Receitas do gás do Rovuma já estão na Conta Transitória

Moçambique depositou 164,69 milhões USD provenientes do gás do Rovuma na Conta Transitória de Petróleo e Gás, conforme a Lei n.º 1/2024 do Fundo Soberano. As receitas incluem IPM, Petróleo Lucro e Bónus de Produção, marcando o primeiro fluxo efectivo para o futuro Fundo Soberano e garantindo rastreabilidade e controlo pelo Banco de Moçambique.

Dinheiro de Gás ja na conta Transitória thumbnail

As primeiras receitas estruturadas provenientes da exploração de gás natural na Bacia do Rovuma já se encontram oficialmente depositadas na Conta de Receita Transitória de Petróleo e Gás, sediada no Banco de Moçambique, conforme determina a Lei n.º 1/2024, que cria o Fundo Soberano de Moçambique.
A informação foi detalhada na Conta Geral do Estado 2024 – Volume I (Versão Auditada), que confirma o montante arrecadado e o seu enquadramento legal.

Num dos trechos do documento, o Governo esclarece que “as receitas provenientes da exploração de gás na Bacia do Rovuma totalizaram USD 90,52 milhões em 2024, que, somados ao saldo transitado de 2023, perfazem USD 164,69 milhões depositados na Conta Transitória”.
O texto precisa ainda que o valor corresponde a 10.523,41 milhões de Meticais, já registados no Banco de Moçambique.

Receitas resultam de três componentes fiscais do gás

O quadro oficial da CGE 2024 identifica três rubricas principais responsáveis pela arrecadação:

  • Imposto sobre a Produção Mineira (IPM): USD 33,04 milhões

  • Petróleo Lucro (Profit Gas): USD 52,48 milhões

  • Bónus de Produção: USD 5 milhões

Em conjunto, estas receitas totalizaram USD 90,52 milhões, reforçando o saldo acumulado na Conta Transitória para USD 164,69 milhões, conforme o Governo indica no mesmo relatório.

Primeiro fluxo efectivo para o futuro Fundo Soberano

A entrada destas receitas representa um marco relevante para o futuro Fundo Soberano de Moçambique, cuja operacionalização depende da correcta canalização e gestão das receitas de gás e petróleo.

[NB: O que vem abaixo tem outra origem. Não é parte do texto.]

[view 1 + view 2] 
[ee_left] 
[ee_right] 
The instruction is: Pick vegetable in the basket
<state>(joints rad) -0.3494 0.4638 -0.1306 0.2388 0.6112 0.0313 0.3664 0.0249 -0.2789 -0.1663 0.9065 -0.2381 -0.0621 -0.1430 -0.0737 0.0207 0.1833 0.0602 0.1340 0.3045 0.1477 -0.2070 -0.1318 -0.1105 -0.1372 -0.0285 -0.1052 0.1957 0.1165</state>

O documento sublinha que, nos termos da Lei n.º 1/2024, todas as receitas petrolíferas — impostos, bónus, participações do Estado e partilha de produção — devem primeiro ser depositadas na Conta Transitória, sendo posteriormente distribuídas entre:

  • a Quota de Poupança do Fundo Soberano,

  • e a Quota de Consumo do Orçamento do Estado.

O depósito reportado confirma que o mecanismo legal já está em funcionamento.

Depósitos são monitorizados e auditados

A CGE 2024 destaca que, além de reportar as receitas arrecadadas, o documento confirma também o seu depósito na Conta Transitória de Petróleo e Gás, registada no Banco de Moçambique.

O mapa global do Tesouro identifica expressamente a rubrica “Conta Transitória de Petróleo e Gás”, que em 2024 movimentou mais de 8,29 mil milhões de Meticais, permitindo:

  • auditoria,

  • rastreabilidade,

  • e controlo dos fluxos financeiros provenientes dos mega-projectos do Rovuma.

Este registo reforça o compromisso com a transparência fiscal e marca a primeira fase na construção do modelo de gestão previsto para o futuro Fundo Soberano.